Mostly I find new faces, some remnants of the design I shaped, or worse an empty unit. Sometimes this is OK. It was meant to be this way. But for other projects, you can really see the missed opportunity. One that no one saw at the time.

That’s why it’s important to go back. It can be tough though. Too discouraging, too hard to face the truth, too difficult to face up to mistakes that were made, decisions that were the wrong call.

It’s important to get over this. Going back is part of the process. It’s the only way to see what really worked, and what didn’t. Commercial interiors are particularly are fragile things.

I think you win though if you allow for change. Give the business freedom. Start simple and let the project grow in its own way. Forget the obsession many brands have with a manicured space where everything is buttoned down, tight and bespoke.

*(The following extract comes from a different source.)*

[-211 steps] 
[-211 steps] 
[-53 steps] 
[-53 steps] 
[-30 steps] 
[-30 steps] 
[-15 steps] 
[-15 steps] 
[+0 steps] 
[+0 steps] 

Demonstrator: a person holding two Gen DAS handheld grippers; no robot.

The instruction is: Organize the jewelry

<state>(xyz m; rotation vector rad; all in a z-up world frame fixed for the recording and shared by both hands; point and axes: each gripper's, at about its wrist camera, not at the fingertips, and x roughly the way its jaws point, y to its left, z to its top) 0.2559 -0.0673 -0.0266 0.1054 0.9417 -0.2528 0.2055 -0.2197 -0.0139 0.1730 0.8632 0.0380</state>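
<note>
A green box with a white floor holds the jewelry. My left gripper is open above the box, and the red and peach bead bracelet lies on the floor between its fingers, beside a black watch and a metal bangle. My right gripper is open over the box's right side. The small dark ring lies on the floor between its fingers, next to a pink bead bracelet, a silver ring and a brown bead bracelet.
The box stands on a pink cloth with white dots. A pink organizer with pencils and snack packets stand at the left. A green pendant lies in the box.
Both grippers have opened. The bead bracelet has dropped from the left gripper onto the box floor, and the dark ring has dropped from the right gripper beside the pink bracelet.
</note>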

It was a pleasure then to return to Hiut after maybe 18 months away from the factory and see how it has developed. It’s still there and it’s thriving, and pretty much in the way it was laid out to start with.

It’s also looks better, feels better, and is generating its own personality as a workspace. That’s a hard thing in a commercial building.

And new opportunities have come around. We can now use this space, not just to make a product, but to sell it too. We had not anticipated this, but then that’s the beautiful thing about how we use our buildings.

We need them to change all the time. And we love to change them to tell our story. Time to get back to work on this one.